The health system’s own tenants include City Egg, a fast-service version of sister Scramblers eateries, and a yet-to-be-announced bank branch, both of which signed leases for a combined 5,000 square feet of retail space on the Depot’s first floor. The upscale Chop House and a Barry Bagels outpost occupy approximately 8,400 square feet on the Junction’s first floor, the YMCA 10,000 square feet in the building’s basement.

“There’s been a desire to move our YMCA more into the central business district for probably 15 or 20 years,” Whitney notes.

Reichle has placed former suburban-office-park residents Hanson, a digital marketing agency, in the newly renovated Tower on the Maumee—a nearby property that he says stood vacant for almost 20 years and now boasts a major tenant, Directions Credit Union—and advertising firm Hart Inc. in the Hylant Building on Madison Avenue. “I’m not sure that they would have done it three years ago,” he says of the moves. One construction-company client is so keen on establishing a downtown presence that its leaders are considering moving a single division there from its suburban/rural location. He hears the same reason from multiple businesses: “I need to be downtown, in this hip environment, because that’s how I’m going to get the people I want.”

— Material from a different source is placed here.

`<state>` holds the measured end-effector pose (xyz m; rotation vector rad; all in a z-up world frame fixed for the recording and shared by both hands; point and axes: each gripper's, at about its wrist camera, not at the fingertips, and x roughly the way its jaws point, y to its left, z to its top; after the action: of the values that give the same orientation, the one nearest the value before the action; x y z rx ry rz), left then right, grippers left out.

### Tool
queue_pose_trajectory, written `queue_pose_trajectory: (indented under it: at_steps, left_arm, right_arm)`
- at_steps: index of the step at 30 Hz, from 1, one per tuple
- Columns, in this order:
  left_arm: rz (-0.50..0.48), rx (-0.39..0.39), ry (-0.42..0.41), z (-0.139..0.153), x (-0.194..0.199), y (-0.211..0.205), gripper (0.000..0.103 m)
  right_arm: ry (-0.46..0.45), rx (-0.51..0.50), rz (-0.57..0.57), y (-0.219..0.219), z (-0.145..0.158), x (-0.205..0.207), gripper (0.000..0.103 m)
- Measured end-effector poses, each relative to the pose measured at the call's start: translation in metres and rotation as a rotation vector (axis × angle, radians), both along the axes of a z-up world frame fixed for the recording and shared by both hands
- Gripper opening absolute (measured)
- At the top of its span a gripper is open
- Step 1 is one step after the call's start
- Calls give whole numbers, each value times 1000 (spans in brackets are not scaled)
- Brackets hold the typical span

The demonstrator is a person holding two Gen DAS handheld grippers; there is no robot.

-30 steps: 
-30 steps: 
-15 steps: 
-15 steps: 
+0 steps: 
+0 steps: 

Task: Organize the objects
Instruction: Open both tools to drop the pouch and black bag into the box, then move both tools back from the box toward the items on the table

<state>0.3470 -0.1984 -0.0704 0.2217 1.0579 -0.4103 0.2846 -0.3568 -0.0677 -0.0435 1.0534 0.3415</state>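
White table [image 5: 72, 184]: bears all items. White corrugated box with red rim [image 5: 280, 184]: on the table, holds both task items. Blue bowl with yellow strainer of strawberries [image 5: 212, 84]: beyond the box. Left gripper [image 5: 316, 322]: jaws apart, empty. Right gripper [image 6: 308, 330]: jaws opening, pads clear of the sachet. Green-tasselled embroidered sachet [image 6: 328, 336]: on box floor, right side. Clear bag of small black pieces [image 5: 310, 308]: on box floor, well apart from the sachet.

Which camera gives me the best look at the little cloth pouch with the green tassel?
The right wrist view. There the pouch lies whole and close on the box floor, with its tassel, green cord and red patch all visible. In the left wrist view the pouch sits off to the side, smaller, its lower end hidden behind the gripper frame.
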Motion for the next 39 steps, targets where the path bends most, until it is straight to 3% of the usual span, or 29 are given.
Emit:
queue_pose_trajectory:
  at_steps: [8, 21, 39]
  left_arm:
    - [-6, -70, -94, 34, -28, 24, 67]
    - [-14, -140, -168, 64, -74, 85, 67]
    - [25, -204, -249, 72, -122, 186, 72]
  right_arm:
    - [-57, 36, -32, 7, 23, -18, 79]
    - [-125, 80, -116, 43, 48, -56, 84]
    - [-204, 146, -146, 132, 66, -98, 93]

Whitney admits that many ProMedica employees were hesitant to move downtown. Those participating in focus groups voiced concerns about issues such as safety and parking.

“[But] as people started getting more and more involved in it and started seeing what we were doing, it really started to change—it started to [generate] some excitement,” Whitney says.

“And now that people are down here, I guess I feel like we’ve won a lot of people over. I think there’s a lot of converts.”